객체가 아닌 객체에서 prepare () 함수를 호출하십시오 PHP Help (0)	2018.09.17
PHP의 오류 로그는 어디에서 XAMPP에 있습니까? (0)	2018.09.17
PHP 문자열에서 모든 html 태그를 제거하십시오. (0)	2018.09.17
PHP 클래스 인스턴스화. 괄호를 사용하거나 사용하지 않으려면 어떻게해야합니까? [닫은] (0)	2018.09.17
PDO PHP에서 쿼리 오류를 보는 방법 (0)	2018.09.17

복붙노트

PHP의 preg_match 및 UTF-8

PHP의 preg_match 및 UTF-8

해결법

1.이 기능은 "기능"인 것처럼 보입니다. http://bugs.php.net/bug.php?id=37391

2.u 수정자는 패턴과 주제를 모두 UTF-8로 해석하지만 캡처 된 오프셋은 여전히 바이트로 계산됩니다.

3.regex 앞에 this (* UTF8)를 추가하십시오 :

4.실례지만 necroposting에 대해 누군가는 유용 할 것입니다. 아래 코드는 preg_match 및 preg_match_all 함수를 대체 할 수 있으며 UTF8로 인코딩 된 문자열에 대한 올바른 오프셋과 올바른 일치를 반환합니다.

5.preg_match가 반환 한 오프셋을 적절한 utf 오프셋으로 변환하는 작은 클래스를 작성했습니다.

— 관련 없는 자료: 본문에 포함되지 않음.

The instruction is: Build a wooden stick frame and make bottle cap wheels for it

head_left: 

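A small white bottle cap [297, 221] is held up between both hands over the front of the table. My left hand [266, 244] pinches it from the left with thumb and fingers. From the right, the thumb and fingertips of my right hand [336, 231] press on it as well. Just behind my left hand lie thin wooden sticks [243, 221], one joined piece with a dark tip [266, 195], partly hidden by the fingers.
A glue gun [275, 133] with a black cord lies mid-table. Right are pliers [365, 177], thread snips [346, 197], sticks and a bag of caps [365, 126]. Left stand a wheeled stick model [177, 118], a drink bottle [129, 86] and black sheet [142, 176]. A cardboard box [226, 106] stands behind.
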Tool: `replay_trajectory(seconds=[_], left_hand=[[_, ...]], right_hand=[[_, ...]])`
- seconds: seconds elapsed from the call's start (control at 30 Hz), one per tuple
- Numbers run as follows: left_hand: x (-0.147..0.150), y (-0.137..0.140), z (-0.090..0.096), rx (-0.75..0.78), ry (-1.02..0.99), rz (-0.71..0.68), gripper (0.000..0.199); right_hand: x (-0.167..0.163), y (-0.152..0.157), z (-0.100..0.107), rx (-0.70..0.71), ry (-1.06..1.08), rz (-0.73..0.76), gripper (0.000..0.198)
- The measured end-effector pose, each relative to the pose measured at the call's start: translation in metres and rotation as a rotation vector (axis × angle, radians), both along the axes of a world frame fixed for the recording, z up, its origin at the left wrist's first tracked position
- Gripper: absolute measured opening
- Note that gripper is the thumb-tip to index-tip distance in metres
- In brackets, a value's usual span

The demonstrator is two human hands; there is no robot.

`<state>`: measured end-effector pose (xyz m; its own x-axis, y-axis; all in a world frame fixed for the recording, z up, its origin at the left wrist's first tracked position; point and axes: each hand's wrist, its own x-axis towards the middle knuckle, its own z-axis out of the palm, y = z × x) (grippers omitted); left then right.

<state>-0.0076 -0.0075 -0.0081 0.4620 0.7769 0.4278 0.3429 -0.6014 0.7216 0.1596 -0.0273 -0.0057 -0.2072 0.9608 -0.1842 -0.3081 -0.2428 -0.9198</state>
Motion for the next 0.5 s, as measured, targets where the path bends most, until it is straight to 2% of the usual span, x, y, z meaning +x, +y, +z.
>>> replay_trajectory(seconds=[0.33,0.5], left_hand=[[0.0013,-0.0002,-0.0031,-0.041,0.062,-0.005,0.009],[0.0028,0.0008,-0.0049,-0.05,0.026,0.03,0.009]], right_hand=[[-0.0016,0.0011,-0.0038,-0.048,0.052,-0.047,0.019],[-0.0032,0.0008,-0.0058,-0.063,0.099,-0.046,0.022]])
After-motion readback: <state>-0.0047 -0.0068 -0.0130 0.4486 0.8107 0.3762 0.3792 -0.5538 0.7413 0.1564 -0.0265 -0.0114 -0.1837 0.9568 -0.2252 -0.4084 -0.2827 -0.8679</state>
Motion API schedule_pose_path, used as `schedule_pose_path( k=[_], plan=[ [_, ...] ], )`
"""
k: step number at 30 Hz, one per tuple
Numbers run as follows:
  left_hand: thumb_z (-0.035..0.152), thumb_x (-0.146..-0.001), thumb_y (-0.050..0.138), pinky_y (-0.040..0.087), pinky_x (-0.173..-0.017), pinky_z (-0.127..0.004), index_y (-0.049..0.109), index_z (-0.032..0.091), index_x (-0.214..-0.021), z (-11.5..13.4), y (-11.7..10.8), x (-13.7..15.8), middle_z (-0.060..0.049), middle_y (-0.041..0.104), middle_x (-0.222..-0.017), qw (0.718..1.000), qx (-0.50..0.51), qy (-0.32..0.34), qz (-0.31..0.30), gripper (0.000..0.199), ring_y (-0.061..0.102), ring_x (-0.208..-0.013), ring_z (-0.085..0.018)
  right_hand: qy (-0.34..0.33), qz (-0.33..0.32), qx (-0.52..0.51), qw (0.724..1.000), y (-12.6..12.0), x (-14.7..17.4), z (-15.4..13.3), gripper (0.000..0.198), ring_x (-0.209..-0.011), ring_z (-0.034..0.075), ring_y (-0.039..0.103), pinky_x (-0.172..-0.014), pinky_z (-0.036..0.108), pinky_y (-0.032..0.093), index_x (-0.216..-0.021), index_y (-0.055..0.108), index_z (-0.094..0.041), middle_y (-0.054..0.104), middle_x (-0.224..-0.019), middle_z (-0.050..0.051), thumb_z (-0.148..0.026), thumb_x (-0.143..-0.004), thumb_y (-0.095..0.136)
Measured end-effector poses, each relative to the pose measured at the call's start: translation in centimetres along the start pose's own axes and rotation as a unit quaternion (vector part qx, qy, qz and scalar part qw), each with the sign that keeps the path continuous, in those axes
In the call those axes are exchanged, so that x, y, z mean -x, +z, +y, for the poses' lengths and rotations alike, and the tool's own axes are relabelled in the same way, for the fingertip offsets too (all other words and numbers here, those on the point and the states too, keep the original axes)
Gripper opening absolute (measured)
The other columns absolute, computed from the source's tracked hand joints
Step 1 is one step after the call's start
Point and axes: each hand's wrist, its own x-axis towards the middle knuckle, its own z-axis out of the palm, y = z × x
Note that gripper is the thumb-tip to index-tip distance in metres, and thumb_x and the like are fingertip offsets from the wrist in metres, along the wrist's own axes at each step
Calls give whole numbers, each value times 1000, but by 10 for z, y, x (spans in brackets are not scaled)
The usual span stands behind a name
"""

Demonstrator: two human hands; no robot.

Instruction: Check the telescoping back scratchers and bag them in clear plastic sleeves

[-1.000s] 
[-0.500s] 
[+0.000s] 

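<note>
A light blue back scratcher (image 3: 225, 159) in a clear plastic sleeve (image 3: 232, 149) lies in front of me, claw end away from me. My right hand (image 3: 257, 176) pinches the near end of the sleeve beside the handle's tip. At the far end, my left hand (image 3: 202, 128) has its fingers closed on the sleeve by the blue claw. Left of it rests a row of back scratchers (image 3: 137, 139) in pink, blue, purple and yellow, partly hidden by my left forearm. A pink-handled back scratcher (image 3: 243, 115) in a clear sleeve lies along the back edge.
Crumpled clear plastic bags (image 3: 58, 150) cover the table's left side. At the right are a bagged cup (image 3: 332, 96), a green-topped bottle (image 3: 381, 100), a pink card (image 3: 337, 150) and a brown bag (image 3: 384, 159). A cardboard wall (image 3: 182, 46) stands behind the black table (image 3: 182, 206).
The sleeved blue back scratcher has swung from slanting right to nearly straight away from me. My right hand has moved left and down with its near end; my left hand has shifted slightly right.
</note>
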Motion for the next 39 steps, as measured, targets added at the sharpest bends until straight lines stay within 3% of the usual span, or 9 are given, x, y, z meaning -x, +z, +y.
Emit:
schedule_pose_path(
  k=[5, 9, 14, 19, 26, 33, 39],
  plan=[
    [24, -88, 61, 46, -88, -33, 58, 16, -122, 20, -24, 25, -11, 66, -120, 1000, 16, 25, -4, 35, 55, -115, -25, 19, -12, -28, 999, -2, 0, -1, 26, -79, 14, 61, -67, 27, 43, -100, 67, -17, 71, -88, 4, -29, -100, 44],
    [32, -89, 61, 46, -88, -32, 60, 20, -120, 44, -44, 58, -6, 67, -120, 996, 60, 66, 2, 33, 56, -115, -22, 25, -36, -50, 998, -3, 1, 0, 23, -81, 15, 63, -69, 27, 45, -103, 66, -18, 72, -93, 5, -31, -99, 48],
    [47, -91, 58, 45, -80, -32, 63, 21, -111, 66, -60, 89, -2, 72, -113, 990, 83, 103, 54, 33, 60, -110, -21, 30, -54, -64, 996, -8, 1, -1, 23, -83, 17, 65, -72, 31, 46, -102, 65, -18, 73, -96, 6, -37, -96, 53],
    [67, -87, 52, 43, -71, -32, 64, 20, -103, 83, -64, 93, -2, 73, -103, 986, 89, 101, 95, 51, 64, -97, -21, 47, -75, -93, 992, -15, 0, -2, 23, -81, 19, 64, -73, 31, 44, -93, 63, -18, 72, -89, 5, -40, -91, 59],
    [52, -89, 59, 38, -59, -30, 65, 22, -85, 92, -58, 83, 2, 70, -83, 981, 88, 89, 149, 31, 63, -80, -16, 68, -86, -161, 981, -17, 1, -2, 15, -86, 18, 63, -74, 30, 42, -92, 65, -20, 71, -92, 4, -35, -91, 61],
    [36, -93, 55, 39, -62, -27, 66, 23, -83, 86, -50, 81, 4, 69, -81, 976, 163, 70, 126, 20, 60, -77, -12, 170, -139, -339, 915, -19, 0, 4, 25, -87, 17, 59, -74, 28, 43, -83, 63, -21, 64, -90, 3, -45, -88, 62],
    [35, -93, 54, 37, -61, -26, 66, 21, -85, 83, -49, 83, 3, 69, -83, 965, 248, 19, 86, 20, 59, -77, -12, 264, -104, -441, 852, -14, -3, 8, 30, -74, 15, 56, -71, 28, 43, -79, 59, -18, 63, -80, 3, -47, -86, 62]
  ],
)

6.원하는 모든 작업이 H의 멀티 바이트 안전 위치를 찾으면 mb_strpos ()를 시도하십시오.

'PHP' 카테고리의 다른 글

티스토리툴바

PHP의 preg_match 및 UTF-8

해결법

1.이 기능은 "기능"인 것처럼 보입니다. http://bugs.php.net/bug.php?id=37391

2.u 수정자는 패턴과 주제를 모두 UTF-8로 해석하지만 캡처 된 오프셋은 여전히 ​​바이트로 계산됩니다.

3.regex 앞에 this (* UTF8)를 추가하십시오 :

4.실례지만 necroposting에 대해 누군가는 유용 할 것입니다. 아래 코드는 preg_match 및 preg_match_all 함수를 대체 할 수 있으며 UTF8로 인코딩 된 문자열에 대한 올바른 오프셋과 올바른 일치를 반환합니다.

5.preg_match가 반환 한 오프셋을 적절한 utf 오프셋으로 변환하는 작은 클래스를 작성했습니다.

6.원하는 모든 작업이 H의 멀티 바이트 안전 위치를 찾으면 mb_strpos ()를 시도하십시오.

'PHP' 카테고리의 다른 글

티스토리툴바

2.u 수정자는 패턴과 주제를 모두 UTF-8로 해석하지만 캡처 된 오프셋은 여전히 바이트로 계산됩니다.